# [SUPPLIED INFORMATION]
───

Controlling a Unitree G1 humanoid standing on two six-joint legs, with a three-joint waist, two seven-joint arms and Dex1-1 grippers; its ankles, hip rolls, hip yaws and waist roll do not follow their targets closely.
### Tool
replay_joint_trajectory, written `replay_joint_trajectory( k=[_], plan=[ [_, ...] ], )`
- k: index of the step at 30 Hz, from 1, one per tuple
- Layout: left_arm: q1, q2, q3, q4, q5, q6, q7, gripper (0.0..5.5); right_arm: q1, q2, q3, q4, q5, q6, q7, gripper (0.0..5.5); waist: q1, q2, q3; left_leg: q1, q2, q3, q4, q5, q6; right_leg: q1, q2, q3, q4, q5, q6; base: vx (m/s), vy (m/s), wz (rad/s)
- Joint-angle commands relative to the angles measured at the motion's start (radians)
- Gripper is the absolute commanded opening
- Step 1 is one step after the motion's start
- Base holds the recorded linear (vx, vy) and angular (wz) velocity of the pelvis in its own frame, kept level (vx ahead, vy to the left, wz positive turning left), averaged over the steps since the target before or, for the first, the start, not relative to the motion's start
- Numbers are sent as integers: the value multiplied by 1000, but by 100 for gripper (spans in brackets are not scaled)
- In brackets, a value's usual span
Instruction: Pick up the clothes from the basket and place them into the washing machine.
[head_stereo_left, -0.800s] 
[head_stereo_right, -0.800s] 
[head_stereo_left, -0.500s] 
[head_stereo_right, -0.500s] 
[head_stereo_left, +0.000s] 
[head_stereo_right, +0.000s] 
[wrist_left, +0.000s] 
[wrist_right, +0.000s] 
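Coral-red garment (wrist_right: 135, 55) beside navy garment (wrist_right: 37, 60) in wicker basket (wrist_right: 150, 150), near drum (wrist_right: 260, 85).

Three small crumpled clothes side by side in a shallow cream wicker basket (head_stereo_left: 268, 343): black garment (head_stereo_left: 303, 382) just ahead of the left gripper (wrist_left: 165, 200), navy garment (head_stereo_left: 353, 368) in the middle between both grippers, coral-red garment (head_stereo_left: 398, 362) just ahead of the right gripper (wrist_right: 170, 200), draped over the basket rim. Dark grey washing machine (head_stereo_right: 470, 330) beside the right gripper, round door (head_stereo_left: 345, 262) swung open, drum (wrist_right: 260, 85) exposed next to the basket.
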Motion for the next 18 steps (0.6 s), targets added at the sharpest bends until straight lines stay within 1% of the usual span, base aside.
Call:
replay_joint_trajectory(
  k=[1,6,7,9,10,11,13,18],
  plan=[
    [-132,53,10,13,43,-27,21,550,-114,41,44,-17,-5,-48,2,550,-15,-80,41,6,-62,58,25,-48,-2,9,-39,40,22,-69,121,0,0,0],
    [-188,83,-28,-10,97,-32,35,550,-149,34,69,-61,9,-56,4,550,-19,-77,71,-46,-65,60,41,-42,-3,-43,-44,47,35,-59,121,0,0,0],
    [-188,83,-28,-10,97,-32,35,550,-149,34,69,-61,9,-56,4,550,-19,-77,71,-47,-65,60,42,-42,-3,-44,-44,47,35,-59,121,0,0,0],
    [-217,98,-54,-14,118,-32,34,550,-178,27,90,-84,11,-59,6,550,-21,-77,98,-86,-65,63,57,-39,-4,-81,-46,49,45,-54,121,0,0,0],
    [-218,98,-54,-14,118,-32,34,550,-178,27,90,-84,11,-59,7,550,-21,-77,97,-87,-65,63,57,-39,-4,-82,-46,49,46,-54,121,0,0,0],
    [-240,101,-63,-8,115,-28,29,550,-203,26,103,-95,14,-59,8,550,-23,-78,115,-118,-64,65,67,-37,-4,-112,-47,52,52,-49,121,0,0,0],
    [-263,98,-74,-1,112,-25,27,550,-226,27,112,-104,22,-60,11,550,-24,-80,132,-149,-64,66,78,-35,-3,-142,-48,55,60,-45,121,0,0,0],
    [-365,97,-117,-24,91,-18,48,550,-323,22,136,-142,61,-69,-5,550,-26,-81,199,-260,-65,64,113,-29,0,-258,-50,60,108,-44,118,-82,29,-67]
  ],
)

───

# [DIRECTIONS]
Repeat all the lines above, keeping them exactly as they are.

# [RESPONSE]
Controlling a Unitree G1 humanoid standing on two six-joint legs, with a three-joint waist, two seven-joint arms and Dex1-1 grippers; its ankles, hip rolls, hip yaws and waist roll do not follow their targets closely.
### Tool
replay_joint_trajectory, written `replay_joint_trajectory( k=[_], plan=[ [_, ...] ], )`
- k: index of the step at 30 Hz, from 1, one per tuple
- Layout: left_arm: q1, q2, q3, q4, q5, q6, q7, gripper (0.0..5.5); right_arm: q1, q2, q3, q4, q5, q6, q7, gripper (0.0..5.5); waist: q1, q2, q3; left_leg: q1, q2, q3, q4, q5, q6; right_leg: q1, q2, q3, q4, q5, q6; base: vx (m/s), vy (m/s), wz (rad/s)
- Joint-angle commands relative to the angles measured at the motion's start (radians)
- Gripper is the absolute commanded opening
- Step 1 is one step after the motion's start
- Base holds the recorded linear (vx, vy) and angular (wz) velocity of the pelvis in its own frame, kept level (vx ahead, vy to the left, wz positive turning left), averaged over the steps since the target before or, for the first, the start, not relative to the motion's start
- Numbers are sent as integers: the value multiplied by 1000, but by 100 for gripper (spans in brackets are not scaled)
- In brackets, a value's usual span
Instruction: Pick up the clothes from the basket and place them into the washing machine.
[head_stereo_left, -0.800s] 
[head_stereo_right, -0.800s] 
[head_stereo_left, -0.500s] 
[head_stereo_right, -0.500s] 
[head_stereo_left, +0.000s] 
[head_stereo_right, +0.000s] 
[wrist_left, +0.000s] 
[wrist_right, +0.000s] 
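Coral-red garment (wrist_right: 135, 55) beside navy garment (wrist_right: 37, 60) in wicker basket (wrist_right: 150, 150), near drum (wrist_right: 260, 85).

Three small crumpled clothes side by side in a shallow cream wicker basket (head_stereo_left: 268, 343): black garment (head_stereo_left: 303, 382) just ahead of the left gripper (wrist_left: 165, 200), navy garment (head_stereo_left: 353, 368) in the middle between both grippers, coral-red garment (head_stereo_left: 398, 362) just ahead of the right gripper (wrist_right: 170, 200), draped over the basket rim. Dark grey washing machine (head_stereo_right: 470, 330) beside the right gripper, round door (head_stereo_left: 345, 262) swung open, drum (wrist_right: 260, 85) exposed next to the basket.
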Motion for the next 18 steps (0.6 s), targets added at the sharpest bends until straight lines stay within 1% of the usual span, base aside.
Call:
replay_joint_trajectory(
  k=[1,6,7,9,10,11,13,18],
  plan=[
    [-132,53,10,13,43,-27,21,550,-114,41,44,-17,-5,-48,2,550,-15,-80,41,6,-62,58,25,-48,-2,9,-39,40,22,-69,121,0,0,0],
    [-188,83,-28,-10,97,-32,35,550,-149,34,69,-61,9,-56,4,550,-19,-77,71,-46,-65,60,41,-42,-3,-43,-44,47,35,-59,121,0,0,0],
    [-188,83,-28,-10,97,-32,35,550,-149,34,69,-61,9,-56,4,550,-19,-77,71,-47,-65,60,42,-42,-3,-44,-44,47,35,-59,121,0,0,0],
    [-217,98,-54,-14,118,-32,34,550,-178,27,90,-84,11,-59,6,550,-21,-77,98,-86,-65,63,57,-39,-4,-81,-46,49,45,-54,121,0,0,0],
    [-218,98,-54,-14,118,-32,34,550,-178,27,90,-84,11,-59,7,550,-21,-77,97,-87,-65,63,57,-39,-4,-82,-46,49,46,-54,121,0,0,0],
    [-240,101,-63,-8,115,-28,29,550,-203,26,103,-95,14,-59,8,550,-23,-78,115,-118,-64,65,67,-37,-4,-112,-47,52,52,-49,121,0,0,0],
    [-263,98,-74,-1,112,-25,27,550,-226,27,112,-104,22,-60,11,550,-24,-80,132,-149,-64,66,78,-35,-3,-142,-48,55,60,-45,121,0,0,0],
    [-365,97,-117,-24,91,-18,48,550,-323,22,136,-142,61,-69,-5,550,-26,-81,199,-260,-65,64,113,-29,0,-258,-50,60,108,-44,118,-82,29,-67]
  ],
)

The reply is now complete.